To me, *of course* naturalism denies non-natural predicates as real ‘in themselves’ - as distinct and independent in any way from natural predicates.
I think before making the accusation you will need to unpack what that odd expression “in themselves” is supposed to mean.
Is a house real “in itself”, even though it is made up only of bricks and mortar?
Is a hydrogen atom?
Okay, I will bite at this a *bit*.
My moves are in summary first to state the issue of reducing chemistry to QM and show that QM fails to ‘even approximately’ reproduce the periodic table and thus reduce atomic concepts to QM ones. Then, I apply this a fortiori to any other reductive enterprise like it. (If we can’t even do the first, simplest step, then the whole project has a foundation of sand.) In the second part, I take dougsmith’s claim that we need to allow for a handful of irreducible *natural* sciences. Then, I take this as automatically a failure of the spirit of reduction: we were supposed to have a *single, unified, master* science - Science! - and if that project is claimed to be a failure, why stop at a cluster of natural levels: we might as well give up reduction as a failure and go ahead and posit non-natural entities and properties as needed. Okham’s Razor is not our problem here: the right alternative isn’t a *bloated* ontology of spooks and orbiting invisible teapots: only that sometimes our observations *are* better explained by a distinct and irreducible field of concepts. And so while moral facts, or beauty, or even God isn’t *proved* just by this argument, but the reductionist argument that we don’t ‘need’ irreducibly non-natural entities and predicates does fail to have bite.
This first part is derived from papers by the chemist and philosopher Scerri, especially ‘Has Chemistry Been at Least Approximately Reduced to Quantum Mechanics?’ (PSA: Proceedings of the Biennial Meeting of the Philosophy of Science Association, Volume 1994, Issue Vol. 1, Contributed Papers, 1994, pp.160-70). I’m not claiming he’d endorse my use of it, btw.
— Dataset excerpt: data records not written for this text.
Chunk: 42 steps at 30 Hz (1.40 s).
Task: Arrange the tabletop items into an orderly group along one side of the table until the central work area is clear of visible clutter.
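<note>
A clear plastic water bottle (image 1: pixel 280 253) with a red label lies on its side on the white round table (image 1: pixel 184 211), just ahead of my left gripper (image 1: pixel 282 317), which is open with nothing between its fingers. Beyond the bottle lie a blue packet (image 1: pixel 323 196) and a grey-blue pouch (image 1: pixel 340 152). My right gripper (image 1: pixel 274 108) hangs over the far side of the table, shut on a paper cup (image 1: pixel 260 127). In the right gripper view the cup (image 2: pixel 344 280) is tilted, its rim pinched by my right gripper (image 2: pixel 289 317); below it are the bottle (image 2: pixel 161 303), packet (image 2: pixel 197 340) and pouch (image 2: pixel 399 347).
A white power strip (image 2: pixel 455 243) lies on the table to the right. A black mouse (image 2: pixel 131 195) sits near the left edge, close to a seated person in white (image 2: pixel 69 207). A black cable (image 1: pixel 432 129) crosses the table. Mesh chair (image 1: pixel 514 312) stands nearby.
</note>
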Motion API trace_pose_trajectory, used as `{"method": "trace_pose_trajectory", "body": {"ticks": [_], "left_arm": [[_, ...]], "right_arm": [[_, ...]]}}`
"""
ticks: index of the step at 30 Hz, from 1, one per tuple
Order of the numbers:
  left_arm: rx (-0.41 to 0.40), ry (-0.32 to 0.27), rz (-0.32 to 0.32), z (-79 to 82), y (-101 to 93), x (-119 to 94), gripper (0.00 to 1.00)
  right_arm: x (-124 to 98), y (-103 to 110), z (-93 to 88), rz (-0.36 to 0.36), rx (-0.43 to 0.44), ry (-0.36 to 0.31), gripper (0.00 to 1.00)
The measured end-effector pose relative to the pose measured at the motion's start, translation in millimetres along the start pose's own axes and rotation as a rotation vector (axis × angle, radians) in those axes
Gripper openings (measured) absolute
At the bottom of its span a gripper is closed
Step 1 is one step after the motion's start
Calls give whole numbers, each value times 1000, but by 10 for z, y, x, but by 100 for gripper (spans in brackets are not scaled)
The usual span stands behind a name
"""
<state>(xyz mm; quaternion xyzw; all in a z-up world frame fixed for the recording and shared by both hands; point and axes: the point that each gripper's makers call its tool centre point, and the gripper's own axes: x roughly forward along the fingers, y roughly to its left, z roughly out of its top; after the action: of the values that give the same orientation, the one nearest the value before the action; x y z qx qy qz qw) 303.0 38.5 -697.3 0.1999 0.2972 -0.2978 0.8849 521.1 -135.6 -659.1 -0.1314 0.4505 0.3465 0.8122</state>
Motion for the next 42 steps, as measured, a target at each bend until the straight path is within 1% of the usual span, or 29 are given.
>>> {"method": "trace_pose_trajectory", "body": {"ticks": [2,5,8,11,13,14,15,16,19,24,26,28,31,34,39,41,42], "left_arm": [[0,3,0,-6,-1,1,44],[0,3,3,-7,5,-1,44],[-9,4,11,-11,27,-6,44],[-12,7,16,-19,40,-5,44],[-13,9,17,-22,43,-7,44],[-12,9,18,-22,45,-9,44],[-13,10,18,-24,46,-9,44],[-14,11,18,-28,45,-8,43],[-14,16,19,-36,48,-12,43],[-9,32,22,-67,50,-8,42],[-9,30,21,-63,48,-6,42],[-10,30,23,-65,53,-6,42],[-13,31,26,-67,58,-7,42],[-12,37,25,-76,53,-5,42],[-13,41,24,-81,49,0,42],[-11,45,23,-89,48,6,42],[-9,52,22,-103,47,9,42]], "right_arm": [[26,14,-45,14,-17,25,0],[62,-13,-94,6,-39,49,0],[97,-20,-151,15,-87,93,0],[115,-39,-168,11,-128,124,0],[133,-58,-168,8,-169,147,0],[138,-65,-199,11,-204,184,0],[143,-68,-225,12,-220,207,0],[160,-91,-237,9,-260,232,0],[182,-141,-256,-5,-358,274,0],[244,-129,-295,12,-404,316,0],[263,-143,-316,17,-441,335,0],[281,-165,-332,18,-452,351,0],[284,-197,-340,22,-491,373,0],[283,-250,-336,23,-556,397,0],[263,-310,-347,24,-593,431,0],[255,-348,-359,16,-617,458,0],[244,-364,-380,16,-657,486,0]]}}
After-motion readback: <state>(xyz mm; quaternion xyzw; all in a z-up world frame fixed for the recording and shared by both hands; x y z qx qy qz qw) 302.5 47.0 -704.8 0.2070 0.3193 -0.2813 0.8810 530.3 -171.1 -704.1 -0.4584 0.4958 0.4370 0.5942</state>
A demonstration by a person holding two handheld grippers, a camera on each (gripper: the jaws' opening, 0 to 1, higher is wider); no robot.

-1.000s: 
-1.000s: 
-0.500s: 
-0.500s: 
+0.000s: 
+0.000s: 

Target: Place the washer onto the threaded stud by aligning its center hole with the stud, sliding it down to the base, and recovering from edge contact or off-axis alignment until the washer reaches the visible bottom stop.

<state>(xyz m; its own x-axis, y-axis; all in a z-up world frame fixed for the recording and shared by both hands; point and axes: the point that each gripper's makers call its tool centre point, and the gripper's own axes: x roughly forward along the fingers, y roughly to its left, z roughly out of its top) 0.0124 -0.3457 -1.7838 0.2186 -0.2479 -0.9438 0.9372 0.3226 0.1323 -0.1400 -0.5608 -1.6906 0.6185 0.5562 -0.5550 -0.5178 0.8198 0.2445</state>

[1] Leave the article aside for a moment. ‘Hydrogen atom’ is a chemical notion. Sure, it’s *made of* something, in the sense that a house is made of bricks etc. But just as the notion house is not defined by its materials, so chemical atom is not defined by its materials. There’s no *conceptual* bar to hydrogen being made of other unconceived materials. So the idea of hydrogen atoms isn’t fully, or even well analyzed by ‘made of such-and-such’ without unpacking exactly what those somethings are.
[2] But that’s too abstract even for my tastes. What about the subatomic theory we have now: Aren’t hydrogen atoms well analyzed by subatomic physics? Okay, maybe that’s too stringent - I don’t want to scotch reductionism in chemistry just because insufficient work has been done. So are chemical atoms at least *approximately* analyzed into subatomic physics? One might think of this as taking quantum mechanical theory and ‘turning the crank’ of it to produce ersatz observations: given QM, here pops out the hydrogen atom with its properties, and next comes helium, then lithium, and so on.
From the introduction:
“I follow most authors . . . by starting . . . with Nagel (Nagel 1961) . . . he stipulates two formal conditions, namely connectabiity and derivability should be fulfilled in order to say that reduction of theory T2 to theory T1 has occurred. In addition . . . a non-formal condition, that the primary or reducing science should be supported by experimental evidence.
“Furthermore . . . reductions occur in two main varieties . . . . In homogeneous reduction the terms used by the reducing theory are also common to the theory to be reduced. . . . Newton’s theory of mechanics absorbed or reduced both [Galilean and celestial mechanics]. . . . no new concepts are needed to describe motion. In heterogeneous reduction the distinctive traits of some subject matter are assimilated into those of a set of quite different traits. Nagel see this type of reduction as problematical and worthy of analysis unlike homogeneous reduction. . . . for example . . . the concept of a chemical bond [one of the most important ideas in chemistry] cannot be found in [quantum mechanical] calculations. . . .”
Okay, I realize this is really a paper. Allow this to be just an introduction to the direction i will take - or *would* take, if you decide this will get much too long. Anything here we can concentrate on? My method is a bit Goedelian: take a fragment of our ‘total’ language; if our analysis turns up as P, then we expand to P* as applying generally.
Sorry - after asking you to go first, i jumped through the doorway!